The Mitchells vs. the Machines hyperkinetically smashes together multiple animation styles and shoutouts to internet memes and other movies while cramming in mile-a-minute jokes from its excellent voice cast (led by Abbi Jacobson, Danny McBride, Maya Rudolph, and Olivia Colman). Plus it touches on a cornucopia of real-world issues, ranging from tech overdependence (note the greedy and morally dubious young CEO named Mark) to the mystery of feathered dinosaurs. But the engine driving this kitchen-sink approach is the film’s very big heart: It deftly celebrates neurodiversity and introduces the first openly queer protagonist in an all-ages animated feature. Sometimes more is more. —L.W.M.

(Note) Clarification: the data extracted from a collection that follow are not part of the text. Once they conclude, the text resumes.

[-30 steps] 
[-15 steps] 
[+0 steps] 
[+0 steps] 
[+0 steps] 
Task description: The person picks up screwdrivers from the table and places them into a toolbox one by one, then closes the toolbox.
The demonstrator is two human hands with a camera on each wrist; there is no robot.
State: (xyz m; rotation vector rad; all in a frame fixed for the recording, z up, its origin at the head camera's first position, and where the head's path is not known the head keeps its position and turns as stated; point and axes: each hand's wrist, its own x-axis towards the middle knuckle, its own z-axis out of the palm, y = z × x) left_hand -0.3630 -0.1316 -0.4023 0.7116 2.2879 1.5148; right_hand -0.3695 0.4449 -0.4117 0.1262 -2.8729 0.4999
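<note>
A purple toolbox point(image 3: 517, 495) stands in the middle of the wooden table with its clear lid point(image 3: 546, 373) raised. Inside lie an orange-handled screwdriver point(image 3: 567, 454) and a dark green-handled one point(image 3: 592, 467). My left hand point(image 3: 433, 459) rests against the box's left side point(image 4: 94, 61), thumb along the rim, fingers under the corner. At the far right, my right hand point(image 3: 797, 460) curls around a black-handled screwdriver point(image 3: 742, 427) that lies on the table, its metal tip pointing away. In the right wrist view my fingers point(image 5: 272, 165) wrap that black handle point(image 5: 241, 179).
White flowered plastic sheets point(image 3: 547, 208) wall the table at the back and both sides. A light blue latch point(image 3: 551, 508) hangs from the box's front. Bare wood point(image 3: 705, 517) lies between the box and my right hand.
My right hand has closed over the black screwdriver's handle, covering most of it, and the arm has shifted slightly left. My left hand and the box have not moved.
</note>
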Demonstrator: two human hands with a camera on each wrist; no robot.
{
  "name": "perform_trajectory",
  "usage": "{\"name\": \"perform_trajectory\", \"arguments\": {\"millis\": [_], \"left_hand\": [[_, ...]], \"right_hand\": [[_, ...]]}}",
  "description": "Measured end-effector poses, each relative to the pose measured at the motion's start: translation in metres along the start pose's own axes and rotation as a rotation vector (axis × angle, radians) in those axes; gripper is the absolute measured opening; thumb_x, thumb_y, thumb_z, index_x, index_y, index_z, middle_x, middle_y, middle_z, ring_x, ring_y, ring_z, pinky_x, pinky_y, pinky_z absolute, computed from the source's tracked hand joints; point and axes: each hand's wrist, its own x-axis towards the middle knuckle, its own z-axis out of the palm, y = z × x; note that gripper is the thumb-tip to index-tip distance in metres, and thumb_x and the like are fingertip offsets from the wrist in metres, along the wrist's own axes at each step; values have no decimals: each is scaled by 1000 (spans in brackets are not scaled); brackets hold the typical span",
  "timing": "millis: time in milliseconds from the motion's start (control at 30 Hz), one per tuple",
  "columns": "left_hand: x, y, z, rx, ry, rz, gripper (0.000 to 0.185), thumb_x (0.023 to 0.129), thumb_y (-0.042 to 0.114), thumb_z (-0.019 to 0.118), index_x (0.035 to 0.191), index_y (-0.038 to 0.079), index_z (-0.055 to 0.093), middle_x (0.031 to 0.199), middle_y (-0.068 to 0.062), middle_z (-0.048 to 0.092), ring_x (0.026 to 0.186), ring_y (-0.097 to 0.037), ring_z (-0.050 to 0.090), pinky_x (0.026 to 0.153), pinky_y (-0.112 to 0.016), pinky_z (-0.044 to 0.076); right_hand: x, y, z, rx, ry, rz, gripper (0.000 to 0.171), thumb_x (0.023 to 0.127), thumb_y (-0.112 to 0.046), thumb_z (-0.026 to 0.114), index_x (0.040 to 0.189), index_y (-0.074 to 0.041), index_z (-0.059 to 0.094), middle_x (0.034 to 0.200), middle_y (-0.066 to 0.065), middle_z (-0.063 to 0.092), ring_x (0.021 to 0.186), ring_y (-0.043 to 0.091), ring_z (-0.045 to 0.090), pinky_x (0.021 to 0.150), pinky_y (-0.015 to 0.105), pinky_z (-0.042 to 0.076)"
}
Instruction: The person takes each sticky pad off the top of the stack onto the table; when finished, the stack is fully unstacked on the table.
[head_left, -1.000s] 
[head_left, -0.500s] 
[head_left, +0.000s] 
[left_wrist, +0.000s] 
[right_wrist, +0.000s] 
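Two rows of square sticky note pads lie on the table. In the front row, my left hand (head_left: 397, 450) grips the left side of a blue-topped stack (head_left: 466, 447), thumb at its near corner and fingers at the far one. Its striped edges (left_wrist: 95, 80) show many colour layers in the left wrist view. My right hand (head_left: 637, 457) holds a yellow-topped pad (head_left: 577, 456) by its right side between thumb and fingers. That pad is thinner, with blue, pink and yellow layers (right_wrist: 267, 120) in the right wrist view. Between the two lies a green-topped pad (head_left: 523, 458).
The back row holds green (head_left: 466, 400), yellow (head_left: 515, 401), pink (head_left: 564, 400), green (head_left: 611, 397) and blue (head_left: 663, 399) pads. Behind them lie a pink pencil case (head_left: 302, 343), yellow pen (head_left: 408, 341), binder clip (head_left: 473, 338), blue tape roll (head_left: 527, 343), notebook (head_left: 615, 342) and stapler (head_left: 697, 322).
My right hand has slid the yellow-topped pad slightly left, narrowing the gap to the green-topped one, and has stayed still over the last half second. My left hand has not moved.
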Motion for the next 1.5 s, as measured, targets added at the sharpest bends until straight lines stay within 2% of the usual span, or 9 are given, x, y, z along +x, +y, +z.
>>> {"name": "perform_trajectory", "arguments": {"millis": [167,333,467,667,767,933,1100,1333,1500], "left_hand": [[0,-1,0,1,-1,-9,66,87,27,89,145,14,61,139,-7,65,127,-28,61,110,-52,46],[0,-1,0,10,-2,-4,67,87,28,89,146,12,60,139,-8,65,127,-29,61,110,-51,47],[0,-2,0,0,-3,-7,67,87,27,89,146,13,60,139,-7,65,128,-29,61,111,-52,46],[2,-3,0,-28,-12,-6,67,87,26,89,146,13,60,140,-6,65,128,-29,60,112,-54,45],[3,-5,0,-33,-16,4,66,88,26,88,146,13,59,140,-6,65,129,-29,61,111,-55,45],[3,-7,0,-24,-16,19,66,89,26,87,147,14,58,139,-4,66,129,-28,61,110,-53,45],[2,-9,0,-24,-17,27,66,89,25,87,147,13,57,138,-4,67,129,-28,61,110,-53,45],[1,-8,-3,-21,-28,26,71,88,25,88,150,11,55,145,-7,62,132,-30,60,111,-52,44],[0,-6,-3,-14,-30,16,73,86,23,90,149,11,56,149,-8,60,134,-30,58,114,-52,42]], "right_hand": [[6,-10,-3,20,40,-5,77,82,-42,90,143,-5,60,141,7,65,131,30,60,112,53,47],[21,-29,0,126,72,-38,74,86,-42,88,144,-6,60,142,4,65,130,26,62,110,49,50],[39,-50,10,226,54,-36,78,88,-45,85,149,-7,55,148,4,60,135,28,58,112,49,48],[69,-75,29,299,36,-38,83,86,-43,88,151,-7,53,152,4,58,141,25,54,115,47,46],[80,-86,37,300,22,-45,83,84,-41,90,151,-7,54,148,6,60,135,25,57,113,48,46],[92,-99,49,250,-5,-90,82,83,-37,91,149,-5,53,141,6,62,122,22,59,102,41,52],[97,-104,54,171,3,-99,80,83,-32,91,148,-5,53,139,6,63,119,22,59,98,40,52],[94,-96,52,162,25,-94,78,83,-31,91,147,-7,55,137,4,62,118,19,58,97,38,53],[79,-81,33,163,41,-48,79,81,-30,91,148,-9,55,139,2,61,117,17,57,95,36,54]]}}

Best Score: The Power of the Dog

One of the eight awards that will be not be handed out live in the televised show, best score is one of the toughest categories to predict on account of the music branch being particularly persnickety. Indeed, it disqualified Jonny Greenwood’s brilliant and blood-curdling score for 2007’s There Will Be Blood (his first collaboration with director Paul Thomas Anderson) for containing too much preexisting music. He went on to score Anderson’s The Master (2012), Phantom Thread (2018, a true score masterpiece), and Licorice Pizza (2021), and he found time to do Pablo Larraín’s Spencer this year. (He maintains that he doesn’t do a lot of film scores—bangers only, I guess.) The Power of the Dog score has him playing the cello like a banjo and going HAM with octatonic music and a computer-controlled player piano. Greenwood has already established himself in the film-composing firmament; give him an Oscar already. —L.W.M.

Best Costume Design: West Side Story

While I loved Jenny Beavan’s inventive riffs on British subcultural style in Cruella, for me, she’s narrowly pipped to the post by the ambitious and breathtakingly gorgeous work of Paul Tazewell for West Side Story. It matched the confident, masterful ease of Steven Spielberg’s direction perfectly, with touches of something more playful too—and I don’t think any dress has provided the same on-screen thrill this year quite like the swishy yellow-and-red confection worn by Ariana DeBose in the film’s “America” sequence. —L.H.